Art Original
Karakteristik Beton Ringan Dengan Pemanfaatan Batu Krikil Bauksit Sebagai Agregat Kasar
Sejak beberapa dekade ini, khususnya di era otonomi daerah serta peningkatan status wilayah Kepulauan Riau menjadi Provinsi, pembangunan dibidang konstruksi berkembang sangat pesat. Beton sebagai bahan bangunan sudah lama digunakan dan diterapkan secara luas oleh masyarakat, disebabkan memiliki keunggulan-keunggulan dibandingkan material struktur lainnya yakni memiliki kekuatan yang baik, tahan api, tahan terhadap perubahan cuaca, serta relatif mudah dalam pengerjaan. Tujuan penilitian ini adalah untuk mengetahui kuat tekan beton dengan campuran menggunakan agregat kasar berupa batu kerikil bauksit pada umur beton 4 hari, 7 hari, 14 hari, 28 hari, 35 dan 42 hari. Untuk mengetahui apakah kuat tekan beton yang dihasilkan dapat tergolong jenis beton ringan struktur atau Structural Lightweight Concrete dengan Berat jenis : 1440- 1900 dan kuat tekan lebih dari 17,3 MPa pada umur beton 28 hari. Membandingkan dengan beton ringan lainnya. Penelitian ini dilakukan dengan metode kuantitatif, dalam hal ini adalah dengan melakukan pengujian laboratorium. KARAKTERISTIK BETON RINGAN DENGAN PEMANFAATAN BATU KRIKIL BAUKSIT SEBAGAI AGREGAT KASAR diuji pada umur beton yang diteliti yakni: 7 hari, 14 hari, 21 hari, 28 hari, 35 hari dan 42 hari. Kuat tekan beton ringan dengan agregat kasar menggunakan kerikil bouksit memiliki nilai tertinggi pada umur 21 hari (17,651 MPa) dan nilai kuat tekan turun pada umur 28 hari (15,056 MPa).

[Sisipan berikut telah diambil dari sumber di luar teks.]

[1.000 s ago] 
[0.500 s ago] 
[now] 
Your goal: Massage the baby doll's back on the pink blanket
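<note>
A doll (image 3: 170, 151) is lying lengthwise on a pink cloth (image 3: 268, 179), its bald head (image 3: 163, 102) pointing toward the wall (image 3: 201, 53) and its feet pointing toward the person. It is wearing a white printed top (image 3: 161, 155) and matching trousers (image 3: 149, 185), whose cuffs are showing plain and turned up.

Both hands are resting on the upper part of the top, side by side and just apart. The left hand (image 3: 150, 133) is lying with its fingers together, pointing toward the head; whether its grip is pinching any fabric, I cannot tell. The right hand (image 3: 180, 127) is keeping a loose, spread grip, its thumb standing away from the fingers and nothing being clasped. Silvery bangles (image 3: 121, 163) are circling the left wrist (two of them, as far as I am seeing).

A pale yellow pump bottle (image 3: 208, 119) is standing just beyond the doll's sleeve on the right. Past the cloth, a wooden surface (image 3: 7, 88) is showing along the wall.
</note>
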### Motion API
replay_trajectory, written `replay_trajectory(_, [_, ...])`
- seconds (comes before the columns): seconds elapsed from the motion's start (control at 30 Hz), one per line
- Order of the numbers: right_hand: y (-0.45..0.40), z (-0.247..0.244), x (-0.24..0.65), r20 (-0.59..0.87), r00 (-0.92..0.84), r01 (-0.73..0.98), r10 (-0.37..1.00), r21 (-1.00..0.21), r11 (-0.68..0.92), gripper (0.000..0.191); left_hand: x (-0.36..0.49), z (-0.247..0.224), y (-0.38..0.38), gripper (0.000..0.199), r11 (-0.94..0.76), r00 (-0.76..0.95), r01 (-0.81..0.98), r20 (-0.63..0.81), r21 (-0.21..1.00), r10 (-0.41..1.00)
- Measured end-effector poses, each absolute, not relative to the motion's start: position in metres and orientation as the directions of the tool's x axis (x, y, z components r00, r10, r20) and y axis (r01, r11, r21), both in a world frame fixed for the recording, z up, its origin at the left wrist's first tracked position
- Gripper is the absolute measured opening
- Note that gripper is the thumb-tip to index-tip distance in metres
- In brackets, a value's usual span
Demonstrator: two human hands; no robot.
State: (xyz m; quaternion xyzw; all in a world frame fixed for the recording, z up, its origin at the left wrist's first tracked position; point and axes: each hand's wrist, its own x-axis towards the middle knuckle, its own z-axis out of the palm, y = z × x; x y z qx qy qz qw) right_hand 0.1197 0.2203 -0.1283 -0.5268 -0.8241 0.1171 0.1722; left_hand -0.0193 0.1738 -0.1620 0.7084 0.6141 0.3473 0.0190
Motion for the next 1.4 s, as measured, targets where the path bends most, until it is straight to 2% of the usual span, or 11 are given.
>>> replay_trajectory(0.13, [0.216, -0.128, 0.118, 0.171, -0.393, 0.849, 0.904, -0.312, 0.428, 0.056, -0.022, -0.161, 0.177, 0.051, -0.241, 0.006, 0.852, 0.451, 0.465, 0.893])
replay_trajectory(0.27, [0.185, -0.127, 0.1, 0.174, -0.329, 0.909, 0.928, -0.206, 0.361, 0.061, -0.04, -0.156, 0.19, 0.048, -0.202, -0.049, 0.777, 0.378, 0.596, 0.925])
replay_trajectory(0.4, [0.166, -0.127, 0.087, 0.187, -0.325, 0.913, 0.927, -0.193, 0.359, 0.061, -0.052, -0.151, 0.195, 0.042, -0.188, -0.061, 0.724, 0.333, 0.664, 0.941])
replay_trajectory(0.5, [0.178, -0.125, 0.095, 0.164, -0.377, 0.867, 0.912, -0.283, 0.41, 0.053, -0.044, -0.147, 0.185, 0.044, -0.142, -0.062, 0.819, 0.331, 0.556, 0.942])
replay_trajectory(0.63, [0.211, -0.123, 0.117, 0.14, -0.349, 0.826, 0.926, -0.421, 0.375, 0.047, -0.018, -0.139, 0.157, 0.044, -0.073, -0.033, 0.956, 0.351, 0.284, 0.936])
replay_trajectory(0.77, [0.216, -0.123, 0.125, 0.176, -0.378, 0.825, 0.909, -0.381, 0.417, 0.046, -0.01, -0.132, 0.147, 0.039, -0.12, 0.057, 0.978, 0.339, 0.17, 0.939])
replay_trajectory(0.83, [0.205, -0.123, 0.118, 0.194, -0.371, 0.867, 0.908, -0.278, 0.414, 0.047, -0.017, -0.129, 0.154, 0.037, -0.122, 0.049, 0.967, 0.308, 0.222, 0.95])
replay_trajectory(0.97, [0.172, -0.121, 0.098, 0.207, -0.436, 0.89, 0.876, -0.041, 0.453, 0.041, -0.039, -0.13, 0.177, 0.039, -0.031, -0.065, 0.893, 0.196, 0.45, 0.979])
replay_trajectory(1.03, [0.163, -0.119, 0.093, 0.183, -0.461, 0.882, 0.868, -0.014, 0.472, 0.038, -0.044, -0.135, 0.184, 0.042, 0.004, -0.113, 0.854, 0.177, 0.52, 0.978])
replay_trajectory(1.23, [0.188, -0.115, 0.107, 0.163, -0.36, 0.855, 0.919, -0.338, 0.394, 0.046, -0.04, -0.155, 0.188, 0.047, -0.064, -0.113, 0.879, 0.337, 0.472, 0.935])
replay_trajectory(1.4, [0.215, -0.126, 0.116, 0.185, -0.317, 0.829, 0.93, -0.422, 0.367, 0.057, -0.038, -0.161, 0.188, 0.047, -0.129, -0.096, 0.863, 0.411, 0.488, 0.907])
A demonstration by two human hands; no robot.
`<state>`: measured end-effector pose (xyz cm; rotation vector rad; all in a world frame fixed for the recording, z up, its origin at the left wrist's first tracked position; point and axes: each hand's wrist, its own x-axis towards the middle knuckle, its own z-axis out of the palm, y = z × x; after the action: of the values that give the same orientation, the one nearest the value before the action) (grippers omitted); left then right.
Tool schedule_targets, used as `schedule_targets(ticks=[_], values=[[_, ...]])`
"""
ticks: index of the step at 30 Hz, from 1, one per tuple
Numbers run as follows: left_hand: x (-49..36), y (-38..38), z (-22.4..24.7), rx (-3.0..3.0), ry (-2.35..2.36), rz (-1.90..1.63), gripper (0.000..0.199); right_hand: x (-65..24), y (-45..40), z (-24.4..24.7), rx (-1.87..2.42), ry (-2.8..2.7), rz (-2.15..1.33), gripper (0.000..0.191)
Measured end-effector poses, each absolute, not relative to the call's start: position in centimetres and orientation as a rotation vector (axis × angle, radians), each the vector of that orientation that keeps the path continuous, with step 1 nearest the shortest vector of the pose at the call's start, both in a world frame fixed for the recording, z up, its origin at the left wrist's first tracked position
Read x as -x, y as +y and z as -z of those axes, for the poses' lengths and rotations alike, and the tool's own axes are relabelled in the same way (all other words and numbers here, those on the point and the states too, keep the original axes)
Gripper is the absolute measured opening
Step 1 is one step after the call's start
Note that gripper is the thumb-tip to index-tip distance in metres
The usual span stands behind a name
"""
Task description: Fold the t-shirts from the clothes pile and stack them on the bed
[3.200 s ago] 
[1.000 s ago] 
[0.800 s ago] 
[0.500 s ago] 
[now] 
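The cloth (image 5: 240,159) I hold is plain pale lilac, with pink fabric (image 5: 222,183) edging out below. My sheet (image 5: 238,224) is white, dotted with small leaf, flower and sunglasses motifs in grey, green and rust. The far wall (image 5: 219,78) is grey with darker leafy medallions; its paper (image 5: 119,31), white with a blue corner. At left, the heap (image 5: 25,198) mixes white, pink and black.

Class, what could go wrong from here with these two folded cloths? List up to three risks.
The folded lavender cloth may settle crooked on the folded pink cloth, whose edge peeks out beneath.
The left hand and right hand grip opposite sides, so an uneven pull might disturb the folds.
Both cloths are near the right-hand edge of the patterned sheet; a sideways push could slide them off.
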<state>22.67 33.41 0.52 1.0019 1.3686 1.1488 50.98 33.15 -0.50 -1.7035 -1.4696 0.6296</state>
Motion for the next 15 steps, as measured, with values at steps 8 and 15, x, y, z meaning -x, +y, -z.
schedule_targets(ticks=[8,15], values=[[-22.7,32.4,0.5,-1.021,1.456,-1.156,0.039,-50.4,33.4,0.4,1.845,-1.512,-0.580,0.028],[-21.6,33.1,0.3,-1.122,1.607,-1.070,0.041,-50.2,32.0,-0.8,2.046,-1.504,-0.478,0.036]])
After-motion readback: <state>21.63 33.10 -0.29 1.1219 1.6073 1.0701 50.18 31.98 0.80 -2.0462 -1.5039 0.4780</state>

Hal ini disebabkan oleh rendahnya mutu material kerikil bouksit jika dibandingkan dengan material beton normal (granit). Dimana nilai berat jenis bulk 2,28 gr/cc, berat jenis kering 2,37 gr/cc, berat jenis semu 2,49 gr/cc, penyerapan air 3,64%. Jenis beton ringan berdasarkan hasil penelitian tergolong jenis beton ringan dengan kekuatan menengah. Dibandingkan dengan hasil penelitian sebelumnya maka trend yang terjadi sama dengan penelitian Syarkawi pada tahun 2019, dimana pada umur 28 hari terjadi anomali, hal ini dikarenakan pada umur 7, 14 dan 21 mengalami kenaikan seiring dengan umur beton. Berdeda denga penelitian Yuni Wijiastuti (2019) dan Hermanto (2019) yakni hasil penelitian menunjukkan kuat tekan beton mengalami kenaikan seiring dengan umur beton.